[Date Prev][Date Next][Thread Prev][Thread Next][Date Index][Thread Index]
Re: string port encodings
From: |
Andy Wingo |
Subject: |
Re: string port encodings |
Date: |
Thu, 31 Jan 2013 12:04:56 +0100 |
User-agent: |
Gnus/5.13 (Gnus v5.13) Emacs/24.2 (gnu/linux) |
Hi,
On Wed 16 Jan 2013 19:16, Andy Wingo <address@hidden> writes:
> On Wed 16 Jan 2013 18:37, address@hidden (Ludovic Courtès) writes:
>
>> I just think [string port encodings] may have to wait until 2.2.
>
> Oh yes, agreed here. Anyway let's let it simmer for a while. Another
> two or three of these threads should be enough to either reaffirm or
> change the current state of things :)
OK that was simmering long enough ;)
I just merged stable-2.0 to master. There is now a failing test.
(pass-if-equal
'(*TOP* (foo "\xA0"))
(xml->sxml "<foo> </foo>"
#:entities '((nbsp . "\xA0"))))
This one fails, with (encoding-error "scm_to_stringn" "cannot convert
narrow string to output locale" 84 #f #f).
It passes in stable-2.0 because "ASCII" is erroneously treated as equal
the same as "ISO-8859-1". In master, attempting to write a character
above #\x7F to an ASCII port will cause an encoding error. It seems
more correct than the 2.0 behavior. This error would have happened in
stable-2.0 if I had chose an entity with a character above #\xFF.

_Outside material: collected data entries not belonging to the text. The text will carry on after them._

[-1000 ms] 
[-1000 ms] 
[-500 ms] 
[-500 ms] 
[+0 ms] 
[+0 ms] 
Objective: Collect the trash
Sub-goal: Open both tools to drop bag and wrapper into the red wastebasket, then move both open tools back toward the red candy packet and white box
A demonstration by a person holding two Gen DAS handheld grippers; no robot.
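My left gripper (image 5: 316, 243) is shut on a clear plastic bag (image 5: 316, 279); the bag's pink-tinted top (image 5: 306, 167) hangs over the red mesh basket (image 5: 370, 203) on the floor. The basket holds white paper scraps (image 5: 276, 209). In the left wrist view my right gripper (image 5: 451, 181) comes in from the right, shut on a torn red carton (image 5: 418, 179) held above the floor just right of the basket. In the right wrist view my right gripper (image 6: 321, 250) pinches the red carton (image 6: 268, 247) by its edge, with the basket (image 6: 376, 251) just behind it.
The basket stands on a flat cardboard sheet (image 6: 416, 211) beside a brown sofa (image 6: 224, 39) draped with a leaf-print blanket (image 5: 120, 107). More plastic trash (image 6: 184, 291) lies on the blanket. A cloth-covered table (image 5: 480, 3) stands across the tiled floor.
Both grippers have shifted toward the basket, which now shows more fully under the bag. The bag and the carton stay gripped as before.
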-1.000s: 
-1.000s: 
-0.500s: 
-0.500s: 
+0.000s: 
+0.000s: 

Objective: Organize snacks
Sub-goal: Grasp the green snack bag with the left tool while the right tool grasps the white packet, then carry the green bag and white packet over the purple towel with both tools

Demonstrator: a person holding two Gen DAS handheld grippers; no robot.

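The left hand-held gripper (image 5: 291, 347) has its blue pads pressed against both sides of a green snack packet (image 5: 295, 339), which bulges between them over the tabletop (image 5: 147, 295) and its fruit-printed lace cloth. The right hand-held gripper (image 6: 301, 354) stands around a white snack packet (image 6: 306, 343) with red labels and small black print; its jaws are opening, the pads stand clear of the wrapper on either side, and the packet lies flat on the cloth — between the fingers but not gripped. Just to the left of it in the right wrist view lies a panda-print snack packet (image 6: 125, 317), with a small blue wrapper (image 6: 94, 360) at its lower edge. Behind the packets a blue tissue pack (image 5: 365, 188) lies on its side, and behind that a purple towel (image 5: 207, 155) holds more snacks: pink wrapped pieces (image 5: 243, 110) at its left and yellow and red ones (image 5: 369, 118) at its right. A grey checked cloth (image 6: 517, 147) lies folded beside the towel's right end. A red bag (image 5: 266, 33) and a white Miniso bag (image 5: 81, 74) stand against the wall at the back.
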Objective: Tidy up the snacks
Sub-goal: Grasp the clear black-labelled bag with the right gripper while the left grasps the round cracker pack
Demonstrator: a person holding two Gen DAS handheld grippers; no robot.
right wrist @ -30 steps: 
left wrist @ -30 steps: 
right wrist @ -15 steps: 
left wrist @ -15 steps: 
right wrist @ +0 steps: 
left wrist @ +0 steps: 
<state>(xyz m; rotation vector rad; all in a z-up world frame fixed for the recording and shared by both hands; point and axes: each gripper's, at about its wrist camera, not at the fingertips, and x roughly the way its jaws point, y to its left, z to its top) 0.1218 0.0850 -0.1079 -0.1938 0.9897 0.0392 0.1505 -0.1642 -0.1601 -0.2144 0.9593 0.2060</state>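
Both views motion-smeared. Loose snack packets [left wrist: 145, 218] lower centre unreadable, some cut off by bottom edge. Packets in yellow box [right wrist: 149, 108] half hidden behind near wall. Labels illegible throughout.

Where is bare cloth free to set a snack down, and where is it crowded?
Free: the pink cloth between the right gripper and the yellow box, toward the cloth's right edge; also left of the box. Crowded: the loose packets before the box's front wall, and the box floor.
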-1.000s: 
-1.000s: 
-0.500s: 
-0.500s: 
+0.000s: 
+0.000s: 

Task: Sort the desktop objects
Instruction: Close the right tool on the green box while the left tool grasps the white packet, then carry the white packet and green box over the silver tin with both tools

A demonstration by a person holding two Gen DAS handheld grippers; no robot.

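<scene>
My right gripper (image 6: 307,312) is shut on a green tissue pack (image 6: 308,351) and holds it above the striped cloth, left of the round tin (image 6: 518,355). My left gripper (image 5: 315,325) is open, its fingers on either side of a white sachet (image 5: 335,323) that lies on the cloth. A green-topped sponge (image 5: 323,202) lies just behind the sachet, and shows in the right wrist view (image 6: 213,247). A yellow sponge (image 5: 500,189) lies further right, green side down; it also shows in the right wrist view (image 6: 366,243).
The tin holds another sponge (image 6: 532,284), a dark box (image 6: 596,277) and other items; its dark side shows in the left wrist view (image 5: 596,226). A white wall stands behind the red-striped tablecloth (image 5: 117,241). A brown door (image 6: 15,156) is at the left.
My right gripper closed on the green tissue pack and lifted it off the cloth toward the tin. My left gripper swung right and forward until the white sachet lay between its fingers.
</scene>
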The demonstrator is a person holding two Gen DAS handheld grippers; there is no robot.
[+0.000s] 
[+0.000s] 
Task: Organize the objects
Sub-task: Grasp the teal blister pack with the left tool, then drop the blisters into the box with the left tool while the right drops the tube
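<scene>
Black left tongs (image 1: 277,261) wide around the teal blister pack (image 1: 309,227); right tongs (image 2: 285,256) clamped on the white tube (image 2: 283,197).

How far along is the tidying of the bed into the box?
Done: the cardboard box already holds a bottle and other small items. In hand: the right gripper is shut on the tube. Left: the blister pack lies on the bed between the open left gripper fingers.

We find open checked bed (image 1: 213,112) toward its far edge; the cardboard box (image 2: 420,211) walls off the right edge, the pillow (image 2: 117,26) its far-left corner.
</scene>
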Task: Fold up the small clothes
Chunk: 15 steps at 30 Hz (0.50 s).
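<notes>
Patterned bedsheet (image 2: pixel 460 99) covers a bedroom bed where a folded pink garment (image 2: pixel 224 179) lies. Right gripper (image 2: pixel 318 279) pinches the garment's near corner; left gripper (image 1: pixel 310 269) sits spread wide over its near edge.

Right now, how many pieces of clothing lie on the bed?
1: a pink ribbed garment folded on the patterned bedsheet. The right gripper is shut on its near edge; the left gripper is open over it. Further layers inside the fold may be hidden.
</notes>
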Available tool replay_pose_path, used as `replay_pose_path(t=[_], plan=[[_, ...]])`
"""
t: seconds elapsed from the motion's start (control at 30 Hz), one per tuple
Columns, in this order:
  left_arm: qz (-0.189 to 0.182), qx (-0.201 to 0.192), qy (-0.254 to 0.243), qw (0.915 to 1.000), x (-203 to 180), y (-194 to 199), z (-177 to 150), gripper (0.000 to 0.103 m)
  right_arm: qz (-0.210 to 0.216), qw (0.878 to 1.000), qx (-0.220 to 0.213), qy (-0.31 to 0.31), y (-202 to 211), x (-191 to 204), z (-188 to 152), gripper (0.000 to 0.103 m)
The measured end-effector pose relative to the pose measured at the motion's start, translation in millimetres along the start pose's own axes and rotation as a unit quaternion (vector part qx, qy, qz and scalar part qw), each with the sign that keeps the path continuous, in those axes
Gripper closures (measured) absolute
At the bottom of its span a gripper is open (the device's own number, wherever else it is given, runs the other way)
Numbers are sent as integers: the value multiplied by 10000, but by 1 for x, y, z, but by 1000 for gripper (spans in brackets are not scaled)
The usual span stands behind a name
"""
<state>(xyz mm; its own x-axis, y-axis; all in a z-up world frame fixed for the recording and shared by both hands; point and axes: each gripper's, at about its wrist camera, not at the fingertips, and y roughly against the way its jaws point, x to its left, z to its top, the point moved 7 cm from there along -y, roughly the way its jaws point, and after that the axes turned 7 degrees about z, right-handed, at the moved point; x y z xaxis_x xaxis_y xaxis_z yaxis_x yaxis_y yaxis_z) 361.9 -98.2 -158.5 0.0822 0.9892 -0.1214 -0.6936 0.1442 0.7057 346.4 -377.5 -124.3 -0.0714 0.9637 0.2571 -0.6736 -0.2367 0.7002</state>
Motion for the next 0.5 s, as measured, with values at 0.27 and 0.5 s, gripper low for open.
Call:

Looking further, the cause is in sxml/upstream/SSAX.scm:
(define (ssax:handle-parsed-entity port name entities
content-handler str-handler seed)
...
(call-with-input-string ent-body
(lambda (port) (content-handler port new-entities seed)))
...)
Here is where I think this code goes wrong: its correctness appears to
depend on the default port encoding. That is totally bogus. It was
written long before we had such a thing.
Again, I think the default encoding for a string port should be one that
can represent all characters, and we should change this in master.
Andy
--
http://wingolog.org/